More specifically, the person in this role will:
- Review the scientific data and develop product knowledge to understand and communicate the relevant information for 1 or more clinical studies
- Develop and review various study protocols with minimal guidance including writing, reviewing, adjudication/resolution of cross functional comments, and ensuring a high quality final document
- Contribute to, coordinate, and review regulatory documents, Consent Forms (ICF), and other relevant materials
- Provide regular updates on the progress of the clinical research to the broader Development team, senior leadership team, and other relevant functions
- Regularly review the information to check safety procedures, efficiency, and the lab data accuracy and correctness
- Prepare and present the reports and presentations on the various findings of the clinical research
- Collaborate with all study team members including Clinical, Clinical Operations, Drug Safety, Regulatory Affairs and CRO / external vendors
- Review and validate clinical study reports (CSRs) with a thorough understanding of the connection between the data and the CSR
- Contribute to abstracts and publications that evolve from clinical trial data
- Provide input into the appropriate resourcing and ways of working that promote “flawless execution” of complex trials undertaken with CROs
- Grow and lead, as business needs evolve, a team of clinical scientists who are directly tasked with the design, execution, and reporting of clinical trials
These Qualifications Will Make This Role Successful
- Bachelor’s degree in life science or health-related field with an advanced degree such as a Masters, PharmD, PhD in biological / pharmaceutical science, or MD)

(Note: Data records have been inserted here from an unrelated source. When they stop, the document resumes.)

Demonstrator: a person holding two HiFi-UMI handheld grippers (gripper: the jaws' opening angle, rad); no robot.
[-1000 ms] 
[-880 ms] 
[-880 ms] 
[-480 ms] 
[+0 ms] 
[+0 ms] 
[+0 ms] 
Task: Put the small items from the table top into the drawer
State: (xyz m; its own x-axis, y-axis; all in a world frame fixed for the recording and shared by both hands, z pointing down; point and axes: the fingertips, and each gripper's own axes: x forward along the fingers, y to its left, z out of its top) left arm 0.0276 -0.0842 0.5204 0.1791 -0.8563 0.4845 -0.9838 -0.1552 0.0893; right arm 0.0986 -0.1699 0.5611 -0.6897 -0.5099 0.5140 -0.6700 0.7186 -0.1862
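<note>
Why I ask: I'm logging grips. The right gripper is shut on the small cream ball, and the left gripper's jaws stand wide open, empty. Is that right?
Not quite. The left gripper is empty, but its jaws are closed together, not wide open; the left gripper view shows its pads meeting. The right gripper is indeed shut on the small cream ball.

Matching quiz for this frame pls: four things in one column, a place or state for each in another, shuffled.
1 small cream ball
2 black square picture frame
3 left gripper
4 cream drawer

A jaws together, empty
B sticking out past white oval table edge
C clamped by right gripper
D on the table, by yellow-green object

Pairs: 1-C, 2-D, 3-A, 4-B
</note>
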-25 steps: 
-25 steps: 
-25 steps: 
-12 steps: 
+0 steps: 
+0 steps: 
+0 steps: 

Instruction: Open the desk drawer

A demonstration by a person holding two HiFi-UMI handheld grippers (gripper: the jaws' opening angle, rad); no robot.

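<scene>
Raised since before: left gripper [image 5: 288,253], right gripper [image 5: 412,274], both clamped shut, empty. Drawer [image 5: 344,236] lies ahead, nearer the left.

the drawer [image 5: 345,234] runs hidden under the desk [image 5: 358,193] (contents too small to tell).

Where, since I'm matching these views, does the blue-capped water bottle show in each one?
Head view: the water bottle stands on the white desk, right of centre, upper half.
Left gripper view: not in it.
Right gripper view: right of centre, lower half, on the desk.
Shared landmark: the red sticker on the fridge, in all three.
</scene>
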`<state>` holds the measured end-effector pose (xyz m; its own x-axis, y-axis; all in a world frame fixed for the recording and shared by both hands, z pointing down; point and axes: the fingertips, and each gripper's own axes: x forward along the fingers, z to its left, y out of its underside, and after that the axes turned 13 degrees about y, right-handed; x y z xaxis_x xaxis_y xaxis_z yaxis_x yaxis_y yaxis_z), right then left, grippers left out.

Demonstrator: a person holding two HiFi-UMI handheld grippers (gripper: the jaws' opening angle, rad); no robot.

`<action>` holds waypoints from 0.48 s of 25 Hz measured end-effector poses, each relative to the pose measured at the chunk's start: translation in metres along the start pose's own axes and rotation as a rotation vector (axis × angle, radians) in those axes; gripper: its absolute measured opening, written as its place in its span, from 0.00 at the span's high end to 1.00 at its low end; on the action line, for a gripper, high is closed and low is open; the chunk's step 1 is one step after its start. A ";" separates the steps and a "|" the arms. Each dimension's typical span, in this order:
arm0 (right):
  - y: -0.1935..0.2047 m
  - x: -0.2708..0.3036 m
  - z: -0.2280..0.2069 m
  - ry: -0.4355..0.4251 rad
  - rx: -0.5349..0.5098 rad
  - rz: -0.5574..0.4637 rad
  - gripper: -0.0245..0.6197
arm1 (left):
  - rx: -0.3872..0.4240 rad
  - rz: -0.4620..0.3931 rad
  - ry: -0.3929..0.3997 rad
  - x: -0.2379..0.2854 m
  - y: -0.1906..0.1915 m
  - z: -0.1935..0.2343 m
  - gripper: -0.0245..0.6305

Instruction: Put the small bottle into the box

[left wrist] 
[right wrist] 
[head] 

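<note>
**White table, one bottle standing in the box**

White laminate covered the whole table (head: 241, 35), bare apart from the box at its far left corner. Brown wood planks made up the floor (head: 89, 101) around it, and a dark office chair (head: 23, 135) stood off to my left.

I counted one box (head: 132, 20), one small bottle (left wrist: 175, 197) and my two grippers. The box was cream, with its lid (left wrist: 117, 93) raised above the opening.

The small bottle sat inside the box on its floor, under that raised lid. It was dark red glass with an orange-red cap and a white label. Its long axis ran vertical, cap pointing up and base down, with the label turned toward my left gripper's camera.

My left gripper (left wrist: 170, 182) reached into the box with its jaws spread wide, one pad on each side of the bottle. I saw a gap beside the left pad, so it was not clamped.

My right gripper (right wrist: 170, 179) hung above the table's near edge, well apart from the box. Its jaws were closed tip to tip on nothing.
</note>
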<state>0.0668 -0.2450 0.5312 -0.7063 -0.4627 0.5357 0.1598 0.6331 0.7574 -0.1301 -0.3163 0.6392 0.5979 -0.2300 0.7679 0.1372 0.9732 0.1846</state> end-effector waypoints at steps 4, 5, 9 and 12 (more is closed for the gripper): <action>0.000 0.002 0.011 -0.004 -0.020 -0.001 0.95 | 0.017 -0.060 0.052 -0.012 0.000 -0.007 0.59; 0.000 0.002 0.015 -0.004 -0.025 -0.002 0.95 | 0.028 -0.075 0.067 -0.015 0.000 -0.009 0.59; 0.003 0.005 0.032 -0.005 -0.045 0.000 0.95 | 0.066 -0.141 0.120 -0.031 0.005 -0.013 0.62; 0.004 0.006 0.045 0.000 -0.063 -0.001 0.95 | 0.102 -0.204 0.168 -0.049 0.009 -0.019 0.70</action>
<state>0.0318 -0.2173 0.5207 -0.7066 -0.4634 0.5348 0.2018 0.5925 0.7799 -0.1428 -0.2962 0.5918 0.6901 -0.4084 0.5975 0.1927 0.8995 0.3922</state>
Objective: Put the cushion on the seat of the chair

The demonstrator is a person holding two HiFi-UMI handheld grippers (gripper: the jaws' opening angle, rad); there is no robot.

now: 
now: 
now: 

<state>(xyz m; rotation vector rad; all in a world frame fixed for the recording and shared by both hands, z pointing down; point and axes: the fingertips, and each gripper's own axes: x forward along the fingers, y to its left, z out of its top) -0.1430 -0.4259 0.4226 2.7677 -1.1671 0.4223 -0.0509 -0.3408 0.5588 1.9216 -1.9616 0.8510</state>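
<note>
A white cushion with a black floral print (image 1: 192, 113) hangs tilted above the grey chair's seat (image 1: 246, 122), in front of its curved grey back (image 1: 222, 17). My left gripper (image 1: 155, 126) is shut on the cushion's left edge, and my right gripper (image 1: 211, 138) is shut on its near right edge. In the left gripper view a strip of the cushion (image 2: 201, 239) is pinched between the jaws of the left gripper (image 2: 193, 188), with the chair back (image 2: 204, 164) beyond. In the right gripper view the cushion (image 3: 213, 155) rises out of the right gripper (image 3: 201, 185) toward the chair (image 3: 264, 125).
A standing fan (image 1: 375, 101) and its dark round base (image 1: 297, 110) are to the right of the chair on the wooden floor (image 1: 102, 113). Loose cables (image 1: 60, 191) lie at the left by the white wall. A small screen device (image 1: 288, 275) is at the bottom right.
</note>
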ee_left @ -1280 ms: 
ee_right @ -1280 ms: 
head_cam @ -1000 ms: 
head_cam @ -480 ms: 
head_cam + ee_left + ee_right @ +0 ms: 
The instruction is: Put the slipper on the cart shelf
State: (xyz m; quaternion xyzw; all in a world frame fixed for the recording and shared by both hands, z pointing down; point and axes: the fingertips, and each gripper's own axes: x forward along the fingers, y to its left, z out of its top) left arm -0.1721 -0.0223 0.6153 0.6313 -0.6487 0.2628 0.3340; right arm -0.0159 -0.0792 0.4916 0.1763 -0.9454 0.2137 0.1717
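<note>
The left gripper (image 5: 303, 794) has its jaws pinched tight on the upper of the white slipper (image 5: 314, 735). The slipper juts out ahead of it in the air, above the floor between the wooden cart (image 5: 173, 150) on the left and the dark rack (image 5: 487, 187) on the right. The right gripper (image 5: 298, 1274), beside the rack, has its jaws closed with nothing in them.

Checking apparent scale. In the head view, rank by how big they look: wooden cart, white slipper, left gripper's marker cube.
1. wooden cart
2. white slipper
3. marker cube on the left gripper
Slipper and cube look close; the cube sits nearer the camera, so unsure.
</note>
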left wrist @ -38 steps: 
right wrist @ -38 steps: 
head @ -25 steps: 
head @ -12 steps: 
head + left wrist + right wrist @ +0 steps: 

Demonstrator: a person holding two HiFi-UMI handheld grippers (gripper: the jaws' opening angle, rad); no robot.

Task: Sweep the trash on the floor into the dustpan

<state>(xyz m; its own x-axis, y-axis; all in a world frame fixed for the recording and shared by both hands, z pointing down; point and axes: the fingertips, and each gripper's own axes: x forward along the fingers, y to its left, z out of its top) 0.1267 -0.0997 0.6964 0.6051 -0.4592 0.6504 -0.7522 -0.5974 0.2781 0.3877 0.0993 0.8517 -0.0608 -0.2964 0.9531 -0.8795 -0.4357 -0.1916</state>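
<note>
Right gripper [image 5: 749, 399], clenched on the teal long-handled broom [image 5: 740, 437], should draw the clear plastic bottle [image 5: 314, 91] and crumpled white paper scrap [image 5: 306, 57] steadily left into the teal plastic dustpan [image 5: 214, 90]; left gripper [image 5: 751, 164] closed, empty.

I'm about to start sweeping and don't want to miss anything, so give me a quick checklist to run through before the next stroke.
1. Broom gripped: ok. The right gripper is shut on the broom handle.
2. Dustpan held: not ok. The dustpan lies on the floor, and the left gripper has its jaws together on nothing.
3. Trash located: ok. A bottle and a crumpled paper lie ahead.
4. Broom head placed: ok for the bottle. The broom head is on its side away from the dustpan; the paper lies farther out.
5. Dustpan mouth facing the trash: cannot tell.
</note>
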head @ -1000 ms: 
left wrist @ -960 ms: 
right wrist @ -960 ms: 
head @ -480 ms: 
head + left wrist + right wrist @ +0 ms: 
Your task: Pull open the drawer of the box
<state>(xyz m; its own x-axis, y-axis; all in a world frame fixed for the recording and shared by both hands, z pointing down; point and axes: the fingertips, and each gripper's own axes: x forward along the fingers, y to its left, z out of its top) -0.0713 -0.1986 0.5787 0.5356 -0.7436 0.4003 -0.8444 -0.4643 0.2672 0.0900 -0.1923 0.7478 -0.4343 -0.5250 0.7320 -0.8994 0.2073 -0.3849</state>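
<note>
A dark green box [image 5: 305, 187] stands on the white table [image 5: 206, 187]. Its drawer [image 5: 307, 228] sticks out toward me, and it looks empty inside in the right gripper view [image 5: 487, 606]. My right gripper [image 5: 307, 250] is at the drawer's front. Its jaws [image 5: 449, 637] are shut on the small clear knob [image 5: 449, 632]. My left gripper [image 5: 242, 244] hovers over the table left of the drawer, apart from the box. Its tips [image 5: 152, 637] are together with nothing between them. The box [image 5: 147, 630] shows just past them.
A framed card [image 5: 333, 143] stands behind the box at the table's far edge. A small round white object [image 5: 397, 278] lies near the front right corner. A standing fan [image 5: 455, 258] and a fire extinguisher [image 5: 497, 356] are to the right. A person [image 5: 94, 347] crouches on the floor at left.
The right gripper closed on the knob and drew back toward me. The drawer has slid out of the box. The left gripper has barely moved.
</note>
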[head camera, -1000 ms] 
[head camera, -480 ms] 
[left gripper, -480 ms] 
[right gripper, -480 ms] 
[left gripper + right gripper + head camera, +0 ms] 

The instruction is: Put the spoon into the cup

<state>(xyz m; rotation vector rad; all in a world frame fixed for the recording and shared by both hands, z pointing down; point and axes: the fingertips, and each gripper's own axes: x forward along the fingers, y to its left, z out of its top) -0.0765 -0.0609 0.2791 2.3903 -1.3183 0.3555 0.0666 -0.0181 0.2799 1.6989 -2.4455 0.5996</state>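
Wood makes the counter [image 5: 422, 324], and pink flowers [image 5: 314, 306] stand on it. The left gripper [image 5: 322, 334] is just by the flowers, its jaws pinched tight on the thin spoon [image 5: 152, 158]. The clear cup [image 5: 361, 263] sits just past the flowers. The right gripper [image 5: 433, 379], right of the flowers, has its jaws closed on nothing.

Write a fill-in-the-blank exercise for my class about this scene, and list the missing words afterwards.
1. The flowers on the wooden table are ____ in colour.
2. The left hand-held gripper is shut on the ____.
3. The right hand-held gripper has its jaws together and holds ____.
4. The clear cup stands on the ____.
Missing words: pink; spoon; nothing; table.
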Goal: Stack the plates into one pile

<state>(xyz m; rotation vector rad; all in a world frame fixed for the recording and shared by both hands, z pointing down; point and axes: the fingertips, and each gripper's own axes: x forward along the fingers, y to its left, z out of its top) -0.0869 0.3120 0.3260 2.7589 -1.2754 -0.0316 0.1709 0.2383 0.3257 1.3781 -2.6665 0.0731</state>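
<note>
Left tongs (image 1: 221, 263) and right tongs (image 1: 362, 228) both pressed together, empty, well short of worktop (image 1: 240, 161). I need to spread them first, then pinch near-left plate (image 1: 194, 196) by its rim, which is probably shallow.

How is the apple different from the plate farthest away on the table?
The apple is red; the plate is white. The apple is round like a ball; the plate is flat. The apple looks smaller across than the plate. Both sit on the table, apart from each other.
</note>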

- Experience across multiple therapeutic areas, including oncology and/or immunology/inflammation (preferred)
- Experience working with and proactively seeking input from a cross-functional development team through the design, execution, and reporting of clinical trials
- Experience leading/mentoring clinical scientists is desirable
- Proficient knowledge and skills to support program specific data review, trend identification, data interpretation
- Proficient in Medical Terminology and medical writing skills
- Knowledge on ICH, GCP, and other relevant regulatory guidelines
- Proven ability to analyze clinical information succinctly and efficiently with strong written communication – especially as it relates to developing clinical protocols, assessing the quality of data, and presenting trial results
- Excellent interpersonal and decision-making skills with demonstration of innovation, drive, energy and enthusiasm to deliver key objectives in a timely manner.
- Ability to navigate, problem-solve, execute, and lead in a dynamic, fast-paced and evolving environment
- An outstanding track record of strong communication, presentation, analytic and strategic capabilities and ability to effectively collaborate with medical experts
A Snapshot of Nimbus
At Nimbus, we design breakthrough medicines. Utilizing our powerful structure-based drug discovery engine, we create potent and selective small molecule compounds targeting proteins that are known to be fundamental drivers of pathology in highly prevalent human diseases and which have proven difficult for other drug makers to tackle. With a decade-plus track record of success, we’ve built a world-class team in both computationally driven drug discovery and early clinical development while continuing to move the needle for patients.
Nimbus is a close-knit company (our employees are Nimbi, if you are curious!) that values a fast-paced, entrepreneurial, intellectual-stimulating, and collaborative environment. We live by our Core Values: Integrity, a Passion for Excellence, Teamwork, and Authentic Communication and strive to build a community where we bring out the best in each other professionally and personally.
Founded in 2009, Nimbus is a private, growing biotechnology company headquartered in Cambridge, Massachusetts. Learn more about us by going to www.nimbustx.com
Join Nimbus. We are making a difference and you can too.
Nimbus is an equal opportunity employer. We do not discriminate on the basis of race, color, gender, gender identity, sexual orientation, age, religion, national or ethnic origin, disability, protected veteran status or any other basis protected by applicable law. Nimbus does not accept unsolicited resumes from any source other than directly from candidates.